Our ancestors would have extended the cognisance of this encounter far beyond the limits that we allow today. Poets such as Ted Hughes are allowed these close encounters because poets are safely locked up in pigeon holes. For the farmers and pastoralists millennia ago such an encounter as my daughter witnessed could have symbolised total belief in reincarnation, the spirits of the dead escaping into a new existence.

For the Ancient Egyptians the symbol ‘to exist’ was after all, the hieroglyph of a hare with a ripple of water underneath. The animal was a God, like the peregrine falcon and the panther. Centuries after the Christianization of Europe, clandestine gatherings celebrated the Mother Goddess as their race-memory decreed, when a leader might adopt the guise of a hare and metamorphose into its spirit.

The infamous witch trials and burnings of the 17 century were the last serious reverberations of that cult. Hare worship just did not fit the new society.

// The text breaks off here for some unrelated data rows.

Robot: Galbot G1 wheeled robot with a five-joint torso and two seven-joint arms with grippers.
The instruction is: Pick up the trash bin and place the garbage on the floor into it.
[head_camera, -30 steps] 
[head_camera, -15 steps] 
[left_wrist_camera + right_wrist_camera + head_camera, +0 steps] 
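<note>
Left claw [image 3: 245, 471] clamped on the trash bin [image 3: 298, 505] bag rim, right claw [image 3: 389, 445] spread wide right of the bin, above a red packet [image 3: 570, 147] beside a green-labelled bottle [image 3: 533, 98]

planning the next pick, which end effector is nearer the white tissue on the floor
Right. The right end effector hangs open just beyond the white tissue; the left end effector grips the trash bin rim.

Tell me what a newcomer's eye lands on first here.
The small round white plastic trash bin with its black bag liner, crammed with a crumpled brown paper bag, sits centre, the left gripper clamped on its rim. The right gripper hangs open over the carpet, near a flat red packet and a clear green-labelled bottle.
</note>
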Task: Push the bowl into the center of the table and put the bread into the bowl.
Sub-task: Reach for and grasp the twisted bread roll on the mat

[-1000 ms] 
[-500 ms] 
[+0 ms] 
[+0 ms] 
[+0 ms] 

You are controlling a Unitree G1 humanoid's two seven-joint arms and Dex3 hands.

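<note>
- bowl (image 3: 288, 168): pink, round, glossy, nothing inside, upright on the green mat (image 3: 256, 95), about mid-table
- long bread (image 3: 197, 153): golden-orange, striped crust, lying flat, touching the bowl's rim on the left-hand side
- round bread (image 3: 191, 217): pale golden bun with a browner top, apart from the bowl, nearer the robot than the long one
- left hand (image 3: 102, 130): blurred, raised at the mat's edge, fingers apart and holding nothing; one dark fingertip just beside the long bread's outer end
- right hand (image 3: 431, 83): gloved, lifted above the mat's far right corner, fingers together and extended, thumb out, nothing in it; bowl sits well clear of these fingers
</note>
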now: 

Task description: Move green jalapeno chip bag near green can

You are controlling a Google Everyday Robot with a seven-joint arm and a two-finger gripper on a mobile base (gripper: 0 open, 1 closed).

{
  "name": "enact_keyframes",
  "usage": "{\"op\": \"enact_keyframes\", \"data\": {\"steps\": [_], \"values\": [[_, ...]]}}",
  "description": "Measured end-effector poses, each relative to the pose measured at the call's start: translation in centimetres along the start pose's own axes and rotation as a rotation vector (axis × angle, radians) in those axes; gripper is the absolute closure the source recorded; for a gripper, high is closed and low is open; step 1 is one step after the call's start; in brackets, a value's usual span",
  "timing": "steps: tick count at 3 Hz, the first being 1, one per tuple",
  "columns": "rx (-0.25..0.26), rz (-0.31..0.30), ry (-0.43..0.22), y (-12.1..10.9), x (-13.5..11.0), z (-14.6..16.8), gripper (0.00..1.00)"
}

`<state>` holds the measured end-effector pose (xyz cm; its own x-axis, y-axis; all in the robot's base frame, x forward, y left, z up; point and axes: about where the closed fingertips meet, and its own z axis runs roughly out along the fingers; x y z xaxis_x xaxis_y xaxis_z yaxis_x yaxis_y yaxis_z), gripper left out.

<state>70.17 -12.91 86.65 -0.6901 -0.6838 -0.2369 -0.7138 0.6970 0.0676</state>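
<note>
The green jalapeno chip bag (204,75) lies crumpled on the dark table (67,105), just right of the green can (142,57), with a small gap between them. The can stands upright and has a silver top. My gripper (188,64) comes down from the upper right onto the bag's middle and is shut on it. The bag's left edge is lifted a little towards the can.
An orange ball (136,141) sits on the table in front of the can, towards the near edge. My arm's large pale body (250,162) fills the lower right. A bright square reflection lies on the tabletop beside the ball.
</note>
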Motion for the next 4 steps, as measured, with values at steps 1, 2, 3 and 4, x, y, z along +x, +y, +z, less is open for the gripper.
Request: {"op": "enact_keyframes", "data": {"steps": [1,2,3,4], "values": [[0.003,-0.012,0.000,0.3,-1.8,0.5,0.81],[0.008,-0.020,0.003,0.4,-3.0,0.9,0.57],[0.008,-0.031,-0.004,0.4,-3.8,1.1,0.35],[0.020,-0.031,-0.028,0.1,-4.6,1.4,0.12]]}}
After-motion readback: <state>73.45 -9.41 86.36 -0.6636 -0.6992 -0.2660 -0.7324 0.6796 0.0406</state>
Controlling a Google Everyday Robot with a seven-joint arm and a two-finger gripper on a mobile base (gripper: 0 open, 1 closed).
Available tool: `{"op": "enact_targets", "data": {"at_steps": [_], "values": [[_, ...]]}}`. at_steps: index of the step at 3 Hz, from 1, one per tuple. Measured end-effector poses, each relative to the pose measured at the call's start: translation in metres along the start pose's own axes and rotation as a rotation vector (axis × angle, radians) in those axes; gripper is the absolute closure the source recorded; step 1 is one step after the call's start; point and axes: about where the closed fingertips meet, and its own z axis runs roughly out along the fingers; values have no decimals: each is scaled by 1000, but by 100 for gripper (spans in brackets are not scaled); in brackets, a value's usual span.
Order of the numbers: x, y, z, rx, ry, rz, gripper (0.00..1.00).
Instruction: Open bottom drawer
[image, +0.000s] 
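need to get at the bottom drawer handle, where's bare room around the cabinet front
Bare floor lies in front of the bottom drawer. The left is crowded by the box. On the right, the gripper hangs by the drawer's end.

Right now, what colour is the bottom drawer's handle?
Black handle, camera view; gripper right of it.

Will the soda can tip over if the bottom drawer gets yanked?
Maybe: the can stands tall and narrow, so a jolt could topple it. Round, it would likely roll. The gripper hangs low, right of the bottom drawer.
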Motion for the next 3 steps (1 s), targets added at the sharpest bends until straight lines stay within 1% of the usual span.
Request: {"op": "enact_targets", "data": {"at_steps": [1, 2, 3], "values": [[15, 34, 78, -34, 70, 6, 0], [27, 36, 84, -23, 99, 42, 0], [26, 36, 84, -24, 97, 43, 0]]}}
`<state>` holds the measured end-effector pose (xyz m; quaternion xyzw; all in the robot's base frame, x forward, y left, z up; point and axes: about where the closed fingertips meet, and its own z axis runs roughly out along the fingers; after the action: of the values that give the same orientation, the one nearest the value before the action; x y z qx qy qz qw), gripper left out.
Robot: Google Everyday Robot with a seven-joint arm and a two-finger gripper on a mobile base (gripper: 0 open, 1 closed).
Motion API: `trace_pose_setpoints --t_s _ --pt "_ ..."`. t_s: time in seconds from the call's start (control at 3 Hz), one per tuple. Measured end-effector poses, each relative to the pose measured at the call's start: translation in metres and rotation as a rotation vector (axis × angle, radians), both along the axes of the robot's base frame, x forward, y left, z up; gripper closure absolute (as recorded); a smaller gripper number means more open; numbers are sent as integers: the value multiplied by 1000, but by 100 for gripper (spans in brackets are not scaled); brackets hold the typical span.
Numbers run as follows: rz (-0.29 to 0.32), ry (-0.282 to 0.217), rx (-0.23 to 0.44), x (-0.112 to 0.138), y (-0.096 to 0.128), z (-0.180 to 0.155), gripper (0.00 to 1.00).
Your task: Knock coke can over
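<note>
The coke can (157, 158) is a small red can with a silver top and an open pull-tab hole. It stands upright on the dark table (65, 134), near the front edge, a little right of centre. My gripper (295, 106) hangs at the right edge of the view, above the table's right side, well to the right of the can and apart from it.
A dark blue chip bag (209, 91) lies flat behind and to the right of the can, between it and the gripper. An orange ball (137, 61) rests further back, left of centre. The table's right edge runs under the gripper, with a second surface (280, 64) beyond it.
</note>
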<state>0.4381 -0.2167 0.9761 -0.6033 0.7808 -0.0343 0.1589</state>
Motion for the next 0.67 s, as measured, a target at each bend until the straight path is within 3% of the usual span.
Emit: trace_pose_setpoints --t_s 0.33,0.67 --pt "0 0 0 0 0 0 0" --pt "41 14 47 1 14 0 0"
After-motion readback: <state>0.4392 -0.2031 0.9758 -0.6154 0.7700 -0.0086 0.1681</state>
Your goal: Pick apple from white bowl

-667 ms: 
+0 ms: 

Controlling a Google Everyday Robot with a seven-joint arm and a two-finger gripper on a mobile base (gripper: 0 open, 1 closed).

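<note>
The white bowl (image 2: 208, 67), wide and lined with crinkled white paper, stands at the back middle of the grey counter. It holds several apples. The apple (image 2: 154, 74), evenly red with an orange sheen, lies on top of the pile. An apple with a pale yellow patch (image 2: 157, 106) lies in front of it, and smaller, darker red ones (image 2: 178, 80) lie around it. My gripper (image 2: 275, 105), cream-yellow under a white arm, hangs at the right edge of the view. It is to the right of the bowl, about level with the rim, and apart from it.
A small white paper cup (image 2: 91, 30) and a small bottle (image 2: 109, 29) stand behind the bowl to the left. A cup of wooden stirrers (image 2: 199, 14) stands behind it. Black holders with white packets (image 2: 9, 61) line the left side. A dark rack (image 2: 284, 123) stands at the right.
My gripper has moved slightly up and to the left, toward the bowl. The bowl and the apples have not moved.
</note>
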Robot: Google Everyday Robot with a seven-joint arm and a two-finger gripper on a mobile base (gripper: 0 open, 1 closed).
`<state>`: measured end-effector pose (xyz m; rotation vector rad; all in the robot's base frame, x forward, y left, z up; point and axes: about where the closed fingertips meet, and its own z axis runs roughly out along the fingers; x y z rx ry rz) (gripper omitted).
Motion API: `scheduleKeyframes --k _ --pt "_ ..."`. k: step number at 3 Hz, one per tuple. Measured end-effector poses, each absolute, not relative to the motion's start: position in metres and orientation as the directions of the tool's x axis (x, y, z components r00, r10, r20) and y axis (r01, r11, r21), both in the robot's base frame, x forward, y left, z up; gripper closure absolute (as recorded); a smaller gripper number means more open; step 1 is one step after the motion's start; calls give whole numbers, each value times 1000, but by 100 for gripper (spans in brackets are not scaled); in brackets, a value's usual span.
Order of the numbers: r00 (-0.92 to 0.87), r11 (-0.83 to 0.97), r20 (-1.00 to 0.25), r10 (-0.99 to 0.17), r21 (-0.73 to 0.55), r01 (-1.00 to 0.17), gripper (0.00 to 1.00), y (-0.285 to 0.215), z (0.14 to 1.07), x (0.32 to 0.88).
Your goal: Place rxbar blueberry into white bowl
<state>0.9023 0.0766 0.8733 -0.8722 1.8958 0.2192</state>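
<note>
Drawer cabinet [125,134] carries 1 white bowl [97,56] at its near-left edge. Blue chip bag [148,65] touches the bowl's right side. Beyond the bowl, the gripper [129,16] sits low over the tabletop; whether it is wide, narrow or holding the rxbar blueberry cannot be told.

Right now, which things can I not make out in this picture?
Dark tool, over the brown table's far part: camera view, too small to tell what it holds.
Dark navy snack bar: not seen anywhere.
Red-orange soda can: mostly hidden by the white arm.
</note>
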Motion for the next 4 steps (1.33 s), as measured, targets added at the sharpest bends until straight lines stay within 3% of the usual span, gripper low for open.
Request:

A 13 C poem from the Welsh borders, designed as a ritual incantation to ward off the Satanic power of the hare, thus bringing it under the power of the hunter, contained a hundred names for the animal, most of them abusive: lurker, filthy- beast, coward, traitor, purblind, skulker, shagger, big bum, niggard, flincher, stag with leathery horns, the one that all men scorns, the stag of the cabbages, the one-who-makes-you-shudder, were among them.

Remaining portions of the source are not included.